Description of the task: In the entries below, find the line with "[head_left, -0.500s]" and the line with "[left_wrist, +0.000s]"; copy them and every line between them exactly, but not the pictures.

Records provided:
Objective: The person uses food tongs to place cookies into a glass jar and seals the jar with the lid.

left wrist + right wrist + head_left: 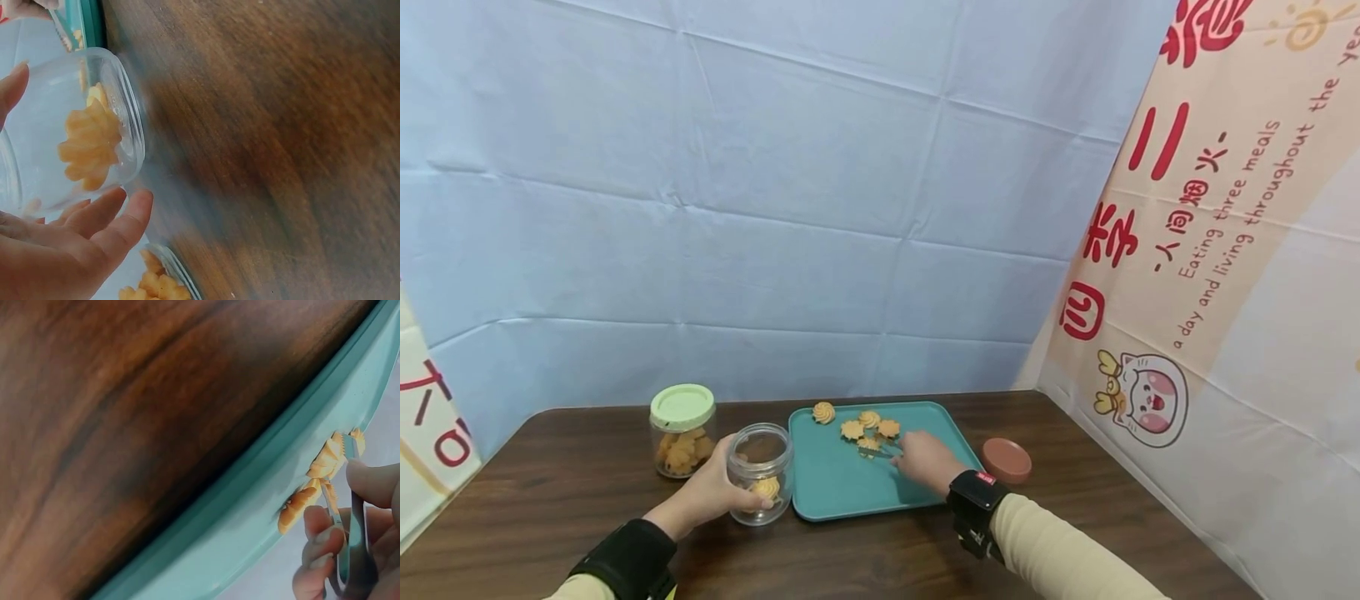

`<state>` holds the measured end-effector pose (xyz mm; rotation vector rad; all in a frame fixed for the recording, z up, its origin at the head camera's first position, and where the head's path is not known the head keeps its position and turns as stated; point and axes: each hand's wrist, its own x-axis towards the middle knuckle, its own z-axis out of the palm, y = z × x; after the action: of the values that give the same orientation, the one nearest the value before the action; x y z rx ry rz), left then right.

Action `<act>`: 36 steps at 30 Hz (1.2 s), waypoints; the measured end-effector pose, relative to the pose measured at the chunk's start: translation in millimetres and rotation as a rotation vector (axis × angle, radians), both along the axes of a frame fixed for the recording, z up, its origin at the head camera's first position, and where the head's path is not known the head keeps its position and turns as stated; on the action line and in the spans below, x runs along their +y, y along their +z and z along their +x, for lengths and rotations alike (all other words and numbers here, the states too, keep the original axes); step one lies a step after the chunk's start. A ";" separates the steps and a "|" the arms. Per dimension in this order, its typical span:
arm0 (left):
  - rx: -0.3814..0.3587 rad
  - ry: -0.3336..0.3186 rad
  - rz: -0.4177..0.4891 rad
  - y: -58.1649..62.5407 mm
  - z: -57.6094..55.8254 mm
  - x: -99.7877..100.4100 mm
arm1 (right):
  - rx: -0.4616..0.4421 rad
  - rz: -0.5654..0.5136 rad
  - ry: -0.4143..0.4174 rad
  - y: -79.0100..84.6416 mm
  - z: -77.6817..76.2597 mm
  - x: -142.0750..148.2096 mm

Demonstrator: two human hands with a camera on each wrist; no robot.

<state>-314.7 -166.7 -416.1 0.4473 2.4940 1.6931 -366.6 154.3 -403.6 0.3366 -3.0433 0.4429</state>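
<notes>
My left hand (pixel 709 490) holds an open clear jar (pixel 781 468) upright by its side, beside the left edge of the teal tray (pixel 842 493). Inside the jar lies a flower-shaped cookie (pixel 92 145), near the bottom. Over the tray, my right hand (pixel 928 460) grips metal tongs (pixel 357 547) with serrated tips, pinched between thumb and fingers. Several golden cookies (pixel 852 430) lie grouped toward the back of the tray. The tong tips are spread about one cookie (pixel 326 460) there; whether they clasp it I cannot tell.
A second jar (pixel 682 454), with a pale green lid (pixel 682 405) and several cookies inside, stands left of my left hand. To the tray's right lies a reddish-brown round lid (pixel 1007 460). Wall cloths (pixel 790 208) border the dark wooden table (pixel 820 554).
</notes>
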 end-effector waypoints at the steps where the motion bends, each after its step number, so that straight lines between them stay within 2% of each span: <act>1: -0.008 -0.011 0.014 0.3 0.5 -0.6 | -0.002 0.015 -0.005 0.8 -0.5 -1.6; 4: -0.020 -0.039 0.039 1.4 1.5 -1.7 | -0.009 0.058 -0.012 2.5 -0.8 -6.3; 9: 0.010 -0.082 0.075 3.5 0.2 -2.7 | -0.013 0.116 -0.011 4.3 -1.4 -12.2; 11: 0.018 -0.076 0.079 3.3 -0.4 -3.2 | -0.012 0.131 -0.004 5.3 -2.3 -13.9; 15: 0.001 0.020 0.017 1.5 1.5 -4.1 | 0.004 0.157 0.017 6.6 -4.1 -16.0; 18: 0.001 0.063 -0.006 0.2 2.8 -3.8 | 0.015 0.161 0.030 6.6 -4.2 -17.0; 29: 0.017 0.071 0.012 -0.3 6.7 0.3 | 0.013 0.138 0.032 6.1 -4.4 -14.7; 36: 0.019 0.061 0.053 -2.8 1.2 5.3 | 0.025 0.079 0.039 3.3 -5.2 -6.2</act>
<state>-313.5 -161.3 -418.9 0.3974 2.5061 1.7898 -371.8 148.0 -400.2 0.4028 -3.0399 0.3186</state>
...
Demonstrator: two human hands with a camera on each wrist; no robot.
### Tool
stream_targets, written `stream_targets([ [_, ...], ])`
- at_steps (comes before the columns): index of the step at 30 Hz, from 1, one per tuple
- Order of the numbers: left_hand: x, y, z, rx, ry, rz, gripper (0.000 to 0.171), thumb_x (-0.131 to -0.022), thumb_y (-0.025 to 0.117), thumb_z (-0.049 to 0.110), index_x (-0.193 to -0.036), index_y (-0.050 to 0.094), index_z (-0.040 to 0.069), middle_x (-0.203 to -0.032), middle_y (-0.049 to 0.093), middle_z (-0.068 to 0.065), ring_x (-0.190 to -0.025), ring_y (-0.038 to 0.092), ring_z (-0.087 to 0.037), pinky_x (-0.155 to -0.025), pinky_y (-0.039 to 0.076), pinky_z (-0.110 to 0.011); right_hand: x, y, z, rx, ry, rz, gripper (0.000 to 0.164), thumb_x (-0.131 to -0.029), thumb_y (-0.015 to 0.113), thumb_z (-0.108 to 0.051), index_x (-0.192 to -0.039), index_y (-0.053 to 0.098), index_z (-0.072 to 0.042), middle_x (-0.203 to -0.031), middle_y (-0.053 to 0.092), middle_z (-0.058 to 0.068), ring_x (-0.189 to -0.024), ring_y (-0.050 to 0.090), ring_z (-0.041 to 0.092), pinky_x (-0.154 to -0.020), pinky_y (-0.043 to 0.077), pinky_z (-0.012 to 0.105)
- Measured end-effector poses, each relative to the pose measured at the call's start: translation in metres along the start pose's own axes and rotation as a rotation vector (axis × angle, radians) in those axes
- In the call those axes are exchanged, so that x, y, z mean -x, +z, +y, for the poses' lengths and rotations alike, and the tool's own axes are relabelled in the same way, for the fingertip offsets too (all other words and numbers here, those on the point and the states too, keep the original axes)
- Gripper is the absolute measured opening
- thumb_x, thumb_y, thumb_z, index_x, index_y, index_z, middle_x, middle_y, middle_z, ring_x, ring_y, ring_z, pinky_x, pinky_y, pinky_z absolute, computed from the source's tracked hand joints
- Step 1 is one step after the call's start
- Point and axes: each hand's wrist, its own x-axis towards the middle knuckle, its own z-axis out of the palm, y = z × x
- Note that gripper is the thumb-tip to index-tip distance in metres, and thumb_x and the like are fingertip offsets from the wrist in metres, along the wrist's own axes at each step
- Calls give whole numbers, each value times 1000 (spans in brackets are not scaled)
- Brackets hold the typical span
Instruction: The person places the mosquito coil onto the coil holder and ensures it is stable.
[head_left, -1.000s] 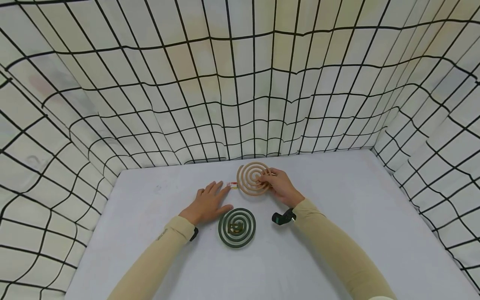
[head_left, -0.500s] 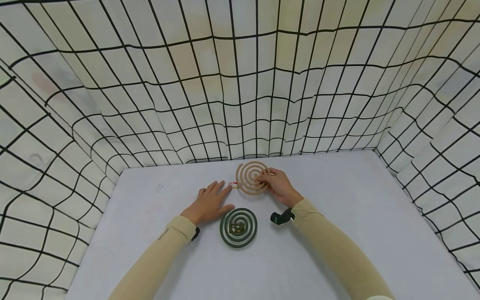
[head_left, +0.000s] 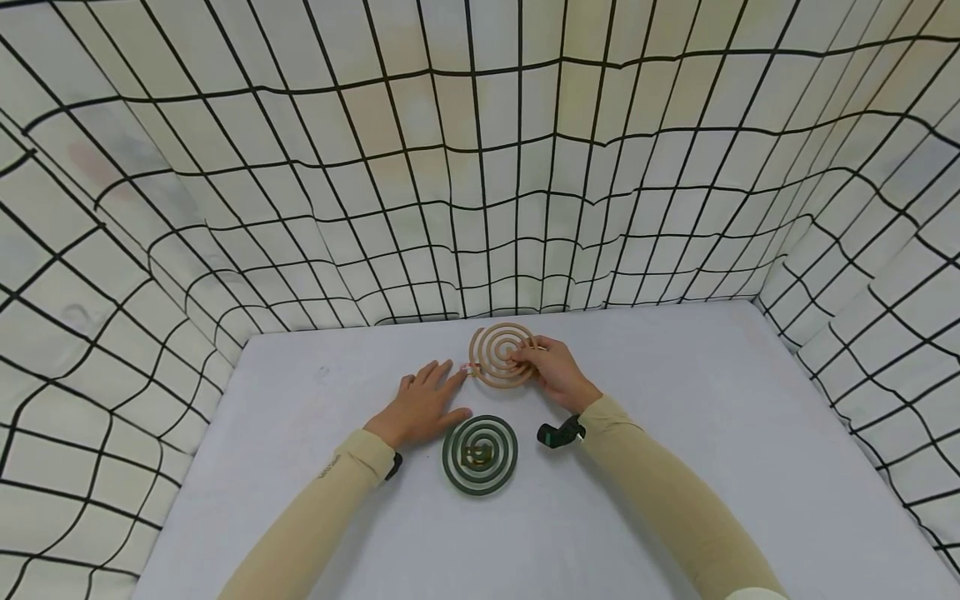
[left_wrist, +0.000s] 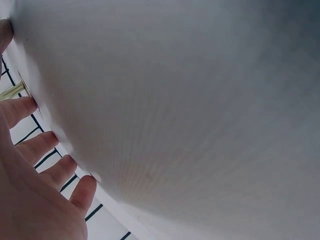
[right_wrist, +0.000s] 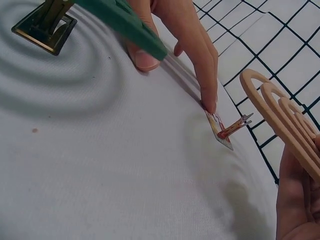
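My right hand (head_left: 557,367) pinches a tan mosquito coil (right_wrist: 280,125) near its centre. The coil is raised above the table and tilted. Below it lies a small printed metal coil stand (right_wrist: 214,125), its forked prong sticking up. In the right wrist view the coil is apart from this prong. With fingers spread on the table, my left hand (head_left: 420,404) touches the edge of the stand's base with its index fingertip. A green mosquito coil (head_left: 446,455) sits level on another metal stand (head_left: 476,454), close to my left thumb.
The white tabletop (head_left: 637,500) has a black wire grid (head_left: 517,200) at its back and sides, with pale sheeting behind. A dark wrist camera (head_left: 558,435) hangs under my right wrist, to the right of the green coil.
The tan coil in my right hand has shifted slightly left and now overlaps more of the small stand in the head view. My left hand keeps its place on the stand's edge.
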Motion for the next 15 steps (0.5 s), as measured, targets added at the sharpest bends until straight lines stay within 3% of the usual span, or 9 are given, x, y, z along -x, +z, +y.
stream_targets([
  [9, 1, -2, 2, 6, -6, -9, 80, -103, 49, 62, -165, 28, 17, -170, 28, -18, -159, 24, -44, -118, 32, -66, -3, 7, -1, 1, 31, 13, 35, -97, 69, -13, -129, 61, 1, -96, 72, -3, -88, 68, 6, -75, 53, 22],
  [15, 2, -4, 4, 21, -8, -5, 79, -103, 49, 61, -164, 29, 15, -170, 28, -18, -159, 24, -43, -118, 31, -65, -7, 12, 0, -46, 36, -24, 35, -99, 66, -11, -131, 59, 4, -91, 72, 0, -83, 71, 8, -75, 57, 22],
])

Written solution:
[head_left, -0.500s] 
[head_left, +0.000s] 
[left_wrist, +0.000s] 

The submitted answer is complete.